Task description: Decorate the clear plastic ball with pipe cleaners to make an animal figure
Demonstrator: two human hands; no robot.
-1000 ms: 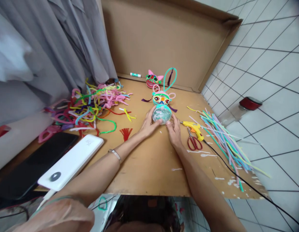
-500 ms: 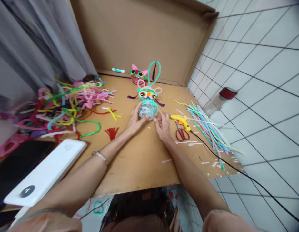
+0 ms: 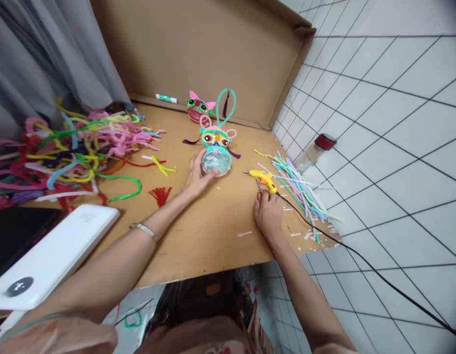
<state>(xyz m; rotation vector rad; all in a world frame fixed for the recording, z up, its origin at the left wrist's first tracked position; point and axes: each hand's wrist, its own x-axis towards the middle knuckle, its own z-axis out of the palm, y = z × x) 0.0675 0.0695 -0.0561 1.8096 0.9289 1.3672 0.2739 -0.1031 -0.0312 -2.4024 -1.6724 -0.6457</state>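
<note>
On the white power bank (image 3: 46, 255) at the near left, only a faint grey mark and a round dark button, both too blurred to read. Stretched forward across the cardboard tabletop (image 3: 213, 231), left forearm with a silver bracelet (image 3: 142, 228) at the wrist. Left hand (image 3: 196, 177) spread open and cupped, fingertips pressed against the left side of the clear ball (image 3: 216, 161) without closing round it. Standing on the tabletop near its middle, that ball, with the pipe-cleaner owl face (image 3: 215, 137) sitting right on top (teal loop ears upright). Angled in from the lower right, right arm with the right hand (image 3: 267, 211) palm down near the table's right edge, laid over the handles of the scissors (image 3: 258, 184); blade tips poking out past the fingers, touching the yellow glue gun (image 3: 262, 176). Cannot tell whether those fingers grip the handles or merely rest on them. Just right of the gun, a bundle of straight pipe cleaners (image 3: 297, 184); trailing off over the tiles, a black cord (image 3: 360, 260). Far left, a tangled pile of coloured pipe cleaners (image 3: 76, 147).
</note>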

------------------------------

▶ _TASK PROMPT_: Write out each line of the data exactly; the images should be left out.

▶ _RESPONSE_:
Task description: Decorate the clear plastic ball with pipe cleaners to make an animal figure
Demonstrator: two human hands; no robot.
-1000 ms: 
-500 ms: 
+0 ms: 
<state>(xyz m; rotation vector rad; all in a world frame fixed for the recording, z up, its origin at the left wrist's first tracked position; point and axes: each hand's wrist, its own x-axis towards the middle knuckle, its own z-axis out of the palm, y = z × x) 0.0675 0.0695 -0.0561 1.8096 0.9289 1.3672 0.2739 -0.1031 -0.0312 -2.4024 -1.6724 -0.6457</state>
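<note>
On the white power bank (image 3: 46, 255) at the near left, only a faint grey mark and a round dark button, both too blurred to read. Stretched forward across the cardboard tabletop (image 3: 213, 231), left forearm with a silver bracelet (image 3: 142, 228) at the wrist. Left hand (image 3: 196, 177) spread open and cupped, fingertips pressed against the left side of the clear ball (image 3: 216, 161) without closing round it. Standing on the tabletop near its middle, that ball, with the pipe-cleaner owl face (image 3: 215, 137) sitting right on top (teal loop ears upright). Angled in from the lower right, right arm with the right hand (image 3: 267, 211) palm down near the table's right edge, laid over the handles of the scissors (image 3: 258, 184); blade tips poking out past the fingers, touching the yellow glue gun (image 3: 262, 176). Cannot tell whether those fingers grip the handles or merely rest on them. Just right of the gun, a bundle of straight pipe cleaners (image 3: 297, 184); trailing off over the tiles, a black cord (image 3: 360, 260). Far left, a tangled pile of coloured pipe cleaners (image 3: 76, 147).
</note>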

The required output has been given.